I have a similar issue because Nala had such elevated liver enzymes we wanted to wait to have her spayed.

She has gone into heat twice since I have had her. She really doesn't bleed very much. I didn't even put diapers on her. I lined her bed with sheets and wiped her down whenever I was close to her. We live in a place where there are very few, if any, unneutered dogs so we didn't notice any dogs chasing her. I think she seemed a little low energy but otherwise she seemed like herself.

Annie


----------



## Tom King (Aug 2, 2006)

It can vary from about now until she's a year and a half old. They don't bleed a lot. It's just drops. There will be some swelling for about a week before she starts dropping. If you suspect that she is getting the swelling, you can dab with a paper towel to see if there is any bleeding yet and tell when it starts. The dropping will last about a week. The whole cycle lasts about three weeks.


----------



## Jammies (Apr 4, 2009)

*Well, the time has arrived. My baby is a woman now:Cry:
Here is a picture of a confused looking Jammies! She will be one year old next Monday, Sept. 14th. Now we have to hire guards since Dave since if there is a good breeze they come from all over the county. We just so happen to live where 4 counties come together!!!! And, from what I understand, she will want the males around after about 7 days, is that correct? That just so happens to be when we are meeting friends in Niagra Falls and have tickets for a show. Our wonderful house/dog sitter will only have her 2 days, so she will be glad to see us come home. Okay, headed to Walmart now to buy a gun. I don't know how to shoot it, so I'll just fire shots up the air!
HELP!!!*
View attachment 25087
View attachment 25088


----------



## MopTop Havanese (Sep 25, 2006)

Awwww- Congrats Jammies, you are a woman now! Ha!
I would be VERY VERY VERY careful with leaving her with a sitter while she is in heat. Make sure they are *very* clear with the fact that she can not get out of their sight. Ever. Not for a second. I could only imagine how hard a pregnancy would be on her, not to mention the fact that you wouldn't want to pass on her heart condition. 
She could be most fertile anywhere from day 5-25. So you can't let your guard down for a moment.
Take care of her and hope all goes smoothly! And enjoy your trip!


----------



## Scooter's Family (May 23, 2008)

Bless her heart, she looks so cute in her pink onesie!


----------



## Jammies (Apr 4, 2009)

*Our sitter is a woman in her sixties who won't take Jammies out without a leash. Our yard is fenced in, but I know she will be EXTRA careful. I do not think Jammies would survive delivering puppies.

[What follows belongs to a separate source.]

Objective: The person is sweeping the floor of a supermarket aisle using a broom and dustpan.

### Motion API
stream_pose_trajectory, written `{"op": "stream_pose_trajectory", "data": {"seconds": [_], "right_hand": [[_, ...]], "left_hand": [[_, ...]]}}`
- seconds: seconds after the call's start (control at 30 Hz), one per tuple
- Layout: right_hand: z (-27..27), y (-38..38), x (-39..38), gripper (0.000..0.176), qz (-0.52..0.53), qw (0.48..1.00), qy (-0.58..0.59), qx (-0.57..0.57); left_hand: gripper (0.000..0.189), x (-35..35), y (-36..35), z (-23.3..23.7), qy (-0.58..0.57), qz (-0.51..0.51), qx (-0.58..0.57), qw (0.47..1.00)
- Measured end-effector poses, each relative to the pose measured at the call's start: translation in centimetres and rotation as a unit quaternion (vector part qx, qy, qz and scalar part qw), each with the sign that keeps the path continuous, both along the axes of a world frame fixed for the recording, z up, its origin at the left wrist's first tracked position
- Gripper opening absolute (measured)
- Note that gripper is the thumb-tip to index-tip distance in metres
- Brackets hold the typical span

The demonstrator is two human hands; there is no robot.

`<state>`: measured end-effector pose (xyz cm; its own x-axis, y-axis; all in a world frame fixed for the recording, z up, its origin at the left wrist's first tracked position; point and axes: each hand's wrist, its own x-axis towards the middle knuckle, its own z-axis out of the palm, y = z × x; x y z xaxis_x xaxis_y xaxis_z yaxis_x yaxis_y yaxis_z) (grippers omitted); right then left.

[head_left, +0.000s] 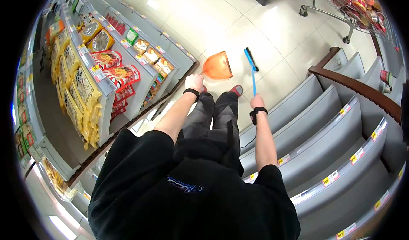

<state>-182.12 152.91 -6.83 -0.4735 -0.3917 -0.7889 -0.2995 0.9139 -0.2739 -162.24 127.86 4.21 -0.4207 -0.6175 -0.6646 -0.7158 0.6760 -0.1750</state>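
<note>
Dustpan and brush side by side over the aisle floor

Orange dustpan (216, 66): long axis runs crosswise, handle end toward the left shelves, open edge facing right, toward the brush. Blue brush (253, 64): handle runs nearly straight ahead, away from the body, leaning a little left at the far end. Its head sits slantwise on the handle, bristles on the right side, turned away from the pan. The two are apart, a strip of pale tile floor (277, 33) showing between them. Both lie ahead of the wearer's red shoes (237, 89); whether either touches the floor, I cannot tell.

Left arm reaches forward and inward, its hand (194, 82) closed round the dustpan handle. Right arm extends nearly straight forward, its hand (257, 101) wrapped round the near end of the brush handle. Black band on each wrist (a thin dark cord seems to trail from the right one).

Pan: translucent orange, wide and shallow, with a dark strip along the lip. Brush: bright blue handle and back, dark bristles. To the left, shelves with yellow packets (85, 86); to the right, curved grey shelves (328, 133) with price labels.
</note>
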Motion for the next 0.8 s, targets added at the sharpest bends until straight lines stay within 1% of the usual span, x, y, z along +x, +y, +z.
{"op": "stream_pose_trajectory", "data": {"seconds": [0.07,0.13,0.2,0.27,0.3,0.33,0.4,0.47,0.5,0.53,0.57,0.6,0.63,0.73,0.77,0.8], "right_hand": [[-0.4,-1.7,2.3,0.028,0.003,1.0,-0.029,-0.01],[0.0,-3.7,4.4,0.028,0.041,0.997,-0.061,0.02],[0.9,-4.4,5.6,0.028,0.072,0.995,-0.064,-0.004],[-1.4,-3.5,5.3,0.029,0.102,0.988,-0.109,-0.037],[-0.7,-2.9,4.4,0.032,0.1,0.985,-0.127,-0.06],[-4.0,-0.5,4.0,0.033,0.105,0.974,-0.134,-0.148],[-3.3,0.8,2.5,0.037,0.073,0.974,-0.192,-0.1],[-0.8,2.0,1.3,0.036,0.046,0.984,-0.16,-0.064],[0.2,2.4,0.7,0.035,0.039,0.986,-0.15,-0.062],[2.4,2.4,-0.2,0.035,0.062,0.986,-0.132,-0.083],[1.7,3.1,-0.7,0.035,0.046,0.99,-0.119,-0.064],[2.1,3.2,-1.0,0.035,0.029,0.993,-0.107,-0.046],[4.0,3.1,-1.2,0.034,0.024,0.997,-0.062,-0.05],[0.9,3.8,-1.7,0.033,0.072,0.997,0.013,-0.001],[0.3,3.5,-1.4,0.032,0.034,0.999,0.017,0.025],[0.5,2.7,-0.9,0.032,0.029,0.999,0.018,0.032]], "left_hand": [[0.019,-0.3,-0.2,0.2,-0.01,0.003,0.008,1.0],[0.017,-0.3,-0.2,0.6,-0.009,-0.002,0.014,1.0],[0.015,-0.1,0.0,0.8,0.001,0.006,0.007,1.0],[0.015,0.2,-0.1,0.7,0.004,0.021,0.006,1.0],[0.015,0.5,-0.3,0.7,0.011,0.02,0.008,1.0],[0.016,0.9,-0.3,0.7,0.019,0.019,0.01,1.0],[0.017,1.8,-0.3,0.2,0.037,0.019,0.005,0.999],[0.018,2.4,-0.3,-0.7,0.058,0.022,-0.01,0.998],[0.019,2.2,-0.4,-0.4,0.057,0.025,-0.003,0.998],[0.019,2.3,-0.4,-0.7,0.069,0.031,-0.005,0.997],[0.019,2.2,-0.4,-1.1,0.062,0.035,-0.004,0.997],[0.02,2.0,-0.3,-0.7,0.053,0.039,-0.003,0.998],[0.02,2.0,0.0,-0.7,0.058,0.039,0.001,0.998],[0.021,1.7,-0.3,-0.5,0.066,0.041,0.013,0.997],[0.021,1.6,-0.2,-0.5,0.059,0.042,0.014,0.997],[0.021,1.6,-0.3,-0.4,0.051,0.043,0.014,0.998]]}}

Hiring all guards!!!!* eep:


----------



## mckennasedona (Feb 20, 2007)

Jammies looks adorable in her onesie! She still looks like a puppy. 
I agree with Katie, make darned sure the sitter watches her every single second that she's outside. Those boys can be mighty demanding and the girls are very willing.........too bad they don't have birth control for dogs.


----------



## Jammies (Apr 4, 2009)

*<Sigh> Day 14 and almost done with diapers and onesies! The male dogs in the neighborhood aren't the brighest bulbs on the tree. I hear one barking and then a couple more bark....like they are telling each other about her. :gossip:
I can not believe how good Jammies has been about letting me put her diaper and onesie on. I sit on the chair and she puts her front paws on the arm of the chair while I get that tail in the diaper and then the rest of her butt. She still stands still while I put her onesie on. But, oh those MATS!!!!! I have my CC #11 comb and have been doing a little every day, but it almost seems useless until we are done with the onesies. Something tells me that we'll just finish and then be going through this again soon! My hubby keeps asking "how often is this going to happen"? *


----------



## davetgabby (Dec 29, 2007)

I somehow missed this post Debbie. What a cute story. Glad I never had to go through all this. Glad I'm a guy.LOL


----------



## Jammies (Apr 4, 2009)

*WOW...I've never seen so many mats!!! The mats even have mats! I'm working on Jammies a little at a time. If anyone needs their gravy thickened, just let me know and you can put Jammies and her corn starched body in and stir. Please be sure to get the mats out and send her back home!!!!!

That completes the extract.